Exercise description |
The reply must contain exactly the lines below from the one with "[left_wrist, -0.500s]" down to the one with "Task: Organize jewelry", both included, and nothing more; please omit the pictures.

Dataset items
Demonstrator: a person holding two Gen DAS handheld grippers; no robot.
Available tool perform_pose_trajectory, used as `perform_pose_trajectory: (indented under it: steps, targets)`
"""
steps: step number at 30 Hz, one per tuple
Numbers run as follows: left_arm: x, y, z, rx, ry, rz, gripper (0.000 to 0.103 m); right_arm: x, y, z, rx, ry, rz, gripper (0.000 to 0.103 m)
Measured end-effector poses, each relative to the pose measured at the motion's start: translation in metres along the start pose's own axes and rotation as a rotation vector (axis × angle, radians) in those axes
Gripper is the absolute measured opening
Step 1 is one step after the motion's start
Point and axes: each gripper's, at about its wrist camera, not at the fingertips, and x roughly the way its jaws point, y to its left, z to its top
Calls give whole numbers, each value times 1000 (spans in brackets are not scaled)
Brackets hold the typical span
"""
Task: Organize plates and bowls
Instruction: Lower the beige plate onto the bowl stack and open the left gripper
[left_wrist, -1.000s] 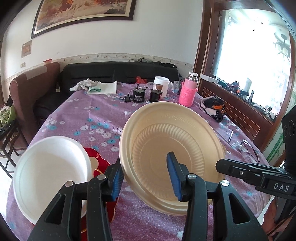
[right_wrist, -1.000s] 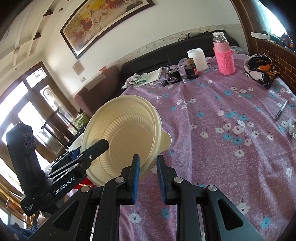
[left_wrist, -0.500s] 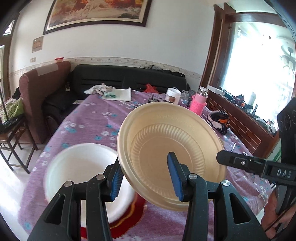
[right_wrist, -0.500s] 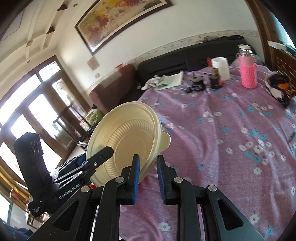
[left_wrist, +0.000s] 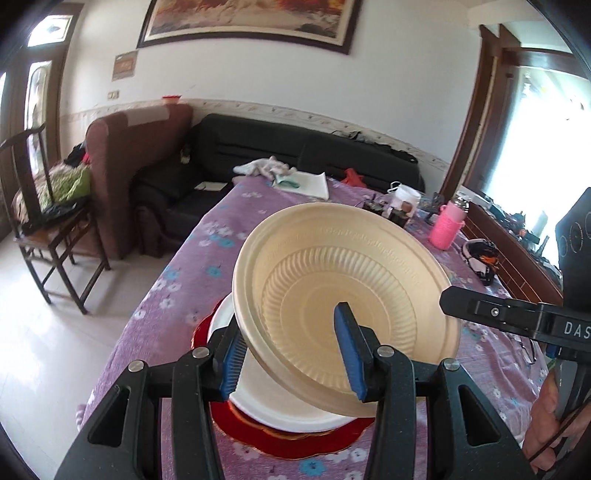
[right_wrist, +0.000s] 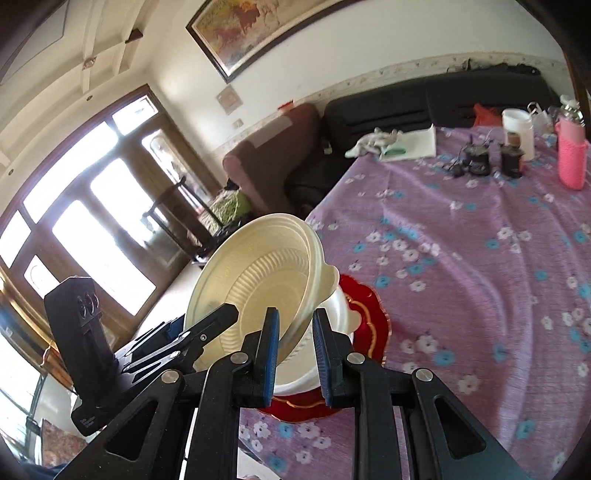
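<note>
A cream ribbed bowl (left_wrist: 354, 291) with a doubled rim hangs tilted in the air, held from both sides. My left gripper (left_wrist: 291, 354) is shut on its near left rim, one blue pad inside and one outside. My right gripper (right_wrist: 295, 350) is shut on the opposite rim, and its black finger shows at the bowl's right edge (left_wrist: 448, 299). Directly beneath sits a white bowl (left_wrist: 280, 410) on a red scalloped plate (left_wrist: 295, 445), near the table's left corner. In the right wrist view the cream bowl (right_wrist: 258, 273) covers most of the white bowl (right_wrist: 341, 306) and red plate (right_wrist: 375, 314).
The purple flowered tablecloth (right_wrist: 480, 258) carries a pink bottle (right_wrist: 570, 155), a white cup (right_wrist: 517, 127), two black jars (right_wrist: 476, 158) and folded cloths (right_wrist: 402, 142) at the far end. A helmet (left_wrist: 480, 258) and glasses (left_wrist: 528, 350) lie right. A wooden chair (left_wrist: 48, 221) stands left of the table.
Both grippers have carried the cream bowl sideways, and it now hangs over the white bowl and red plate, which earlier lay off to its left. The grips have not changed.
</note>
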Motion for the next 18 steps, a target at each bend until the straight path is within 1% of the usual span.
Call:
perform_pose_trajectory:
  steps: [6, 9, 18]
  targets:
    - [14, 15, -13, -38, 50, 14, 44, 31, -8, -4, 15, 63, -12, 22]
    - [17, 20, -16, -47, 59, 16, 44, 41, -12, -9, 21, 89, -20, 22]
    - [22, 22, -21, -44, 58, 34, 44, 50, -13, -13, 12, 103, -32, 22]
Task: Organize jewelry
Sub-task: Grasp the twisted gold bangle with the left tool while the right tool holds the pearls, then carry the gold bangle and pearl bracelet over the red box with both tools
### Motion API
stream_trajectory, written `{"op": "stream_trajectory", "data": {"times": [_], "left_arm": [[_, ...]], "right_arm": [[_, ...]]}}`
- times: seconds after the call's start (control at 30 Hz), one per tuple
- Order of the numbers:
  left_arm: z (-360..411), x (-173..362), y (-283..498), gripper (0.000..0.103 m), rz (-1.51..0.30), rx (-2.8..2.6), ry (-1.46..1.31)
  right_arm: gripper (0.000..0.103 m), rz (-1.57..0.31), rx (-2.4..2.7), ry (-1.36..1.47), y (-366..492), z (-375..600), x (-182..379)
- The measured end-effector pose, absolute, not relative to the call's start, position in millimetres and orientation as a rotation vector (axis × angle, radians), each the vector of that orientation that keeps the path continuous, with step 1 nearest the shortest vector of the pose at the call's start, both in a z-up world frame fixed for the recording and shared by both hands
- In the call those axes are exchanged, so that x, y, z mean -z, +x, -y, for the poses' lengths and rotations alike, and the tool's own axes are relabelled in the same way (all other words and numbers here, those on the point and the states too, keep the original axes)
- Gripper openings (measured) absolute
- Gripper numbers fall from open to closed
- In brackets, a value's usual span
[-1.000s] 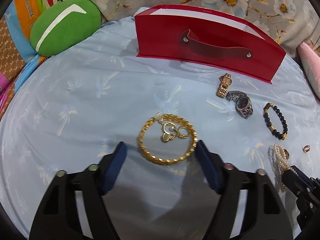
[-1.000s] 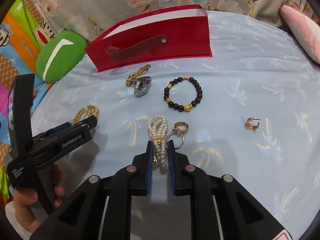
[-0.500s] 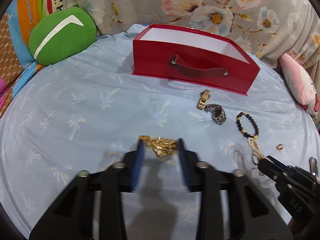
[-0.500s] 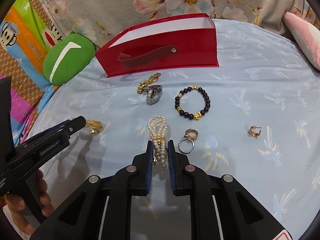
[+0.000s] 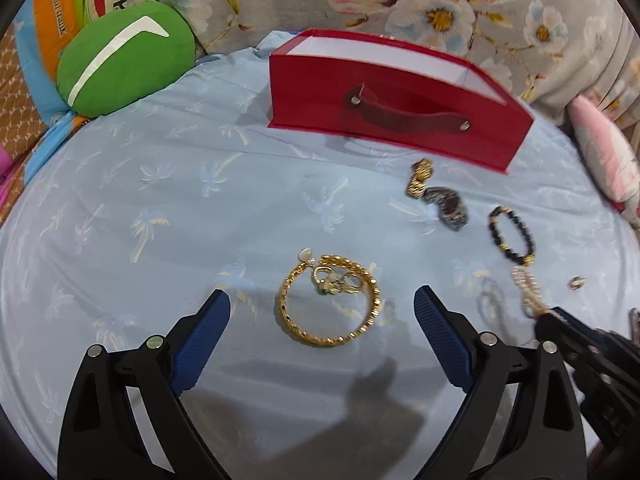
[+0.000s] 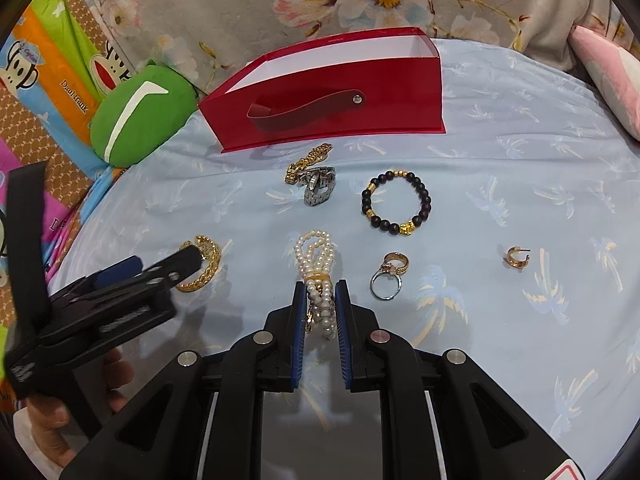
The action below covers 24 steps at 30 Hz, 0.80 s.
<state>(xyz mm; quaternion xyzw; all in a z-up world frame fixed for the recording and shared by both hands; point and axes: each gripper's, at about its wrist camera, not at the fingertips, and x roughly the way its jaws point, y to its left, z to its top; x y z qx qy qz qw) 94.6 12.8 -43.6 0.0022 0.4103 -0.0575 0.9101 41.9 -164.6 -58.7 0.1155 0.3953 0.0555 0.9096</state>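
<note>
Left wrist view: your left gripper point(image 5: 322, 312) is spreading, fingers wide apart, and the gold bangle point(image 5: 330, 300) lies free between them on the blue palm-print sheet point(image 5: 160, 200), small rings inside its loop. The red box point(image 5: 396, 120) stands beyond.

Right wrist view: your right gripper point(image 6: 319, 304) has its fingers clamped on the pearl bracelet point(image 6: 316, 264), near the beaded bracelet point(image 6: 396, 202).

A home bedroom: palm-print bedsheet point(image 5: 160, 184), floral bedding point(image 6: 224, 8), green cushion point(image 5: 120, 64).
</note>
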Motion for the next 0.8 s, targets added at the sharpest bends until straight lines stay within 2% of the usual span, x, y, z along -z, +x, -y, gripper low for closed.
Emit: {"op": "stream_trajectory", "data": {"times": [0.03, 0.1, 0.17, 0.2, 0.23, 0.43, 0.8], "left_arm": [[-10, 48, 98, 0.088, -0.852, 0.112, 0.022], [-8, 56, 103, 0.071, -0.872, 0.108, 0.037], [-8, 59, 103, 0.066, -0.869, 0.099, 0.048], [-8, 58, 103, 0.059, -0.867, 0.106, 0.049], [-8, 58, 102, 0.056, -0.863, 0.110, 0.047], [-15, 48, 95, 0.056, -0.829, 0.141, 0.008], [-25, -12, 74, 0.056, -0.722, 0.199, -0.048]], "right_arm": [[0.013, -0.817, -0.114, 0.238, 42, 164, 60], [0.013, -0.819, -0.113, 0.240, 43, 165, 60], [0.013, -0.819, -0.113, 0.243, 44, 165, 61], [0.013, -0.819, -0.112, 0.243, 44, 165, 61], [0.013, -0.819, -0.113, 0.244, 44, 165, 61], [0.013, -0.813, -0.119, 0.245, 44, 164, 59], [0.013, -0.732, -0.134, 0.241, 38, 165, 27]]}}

Answer space |
[left_wrist, -0.500s] 
[right_wrist, -0.500s] 
[left_wrist, +0.000s] 
[right_wrist, +0.000s] 
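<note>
A cream ribbed bowl (left_wrist: 354, 291) with a doubled rim hangs tilted in the air, held from both sides. My left gripper (left_wrist: 291, 354) is shut on its near left rim, one blue pad inside and one outside. My right gripper (right_wrist: 295, 350) is shut on the opposite rim, and its black finger shows at the bowl's right edge (left_wrist: 448, 299). Directly beneath sits a white bowl (left_wrist: 280, 410) on a red scalloped plate (left_wrist: 295, 445), near the table's left corner. In the right wrist view the cream bowl (right_wrist: 258, 273) covers most of the white bowl (right_wrist: 341, 306) and red plate (right_wrist: 375, 314).
The purple flowered tablecloth (right_wrist: 480, 258) carries a pink bottle (right_wrist: 570, 155), a white cup (right_wrist: 517, 127), two black jars (right_wrist: 476, 158) and folded cloths (right_wrist: 402, 142) at the far end. A helmet (left_wrist: 480, 258) and glasses (left_wrist: 528, 350) lie right. A wooden chair (left_wrist: 48, 221) stands left of the table.
Both grippers have carried the cream bowl sideways, and it now hangs over the white bowl and red plate, which earlier lay off to its left. The grips have not changed.
</note>
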Motion for the next 18 steps, a target at each bend until the straight path is within 1% of the usual span.
Call:
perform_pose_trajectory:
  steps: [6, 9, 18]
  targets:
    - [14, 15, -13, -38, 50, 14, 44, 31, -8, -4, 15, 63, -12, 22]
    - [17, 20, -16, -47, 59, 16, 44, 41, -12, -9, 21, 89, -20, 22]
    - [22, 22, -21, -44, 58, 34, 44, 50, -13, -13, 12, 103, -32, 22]
Task: Organize jewelry

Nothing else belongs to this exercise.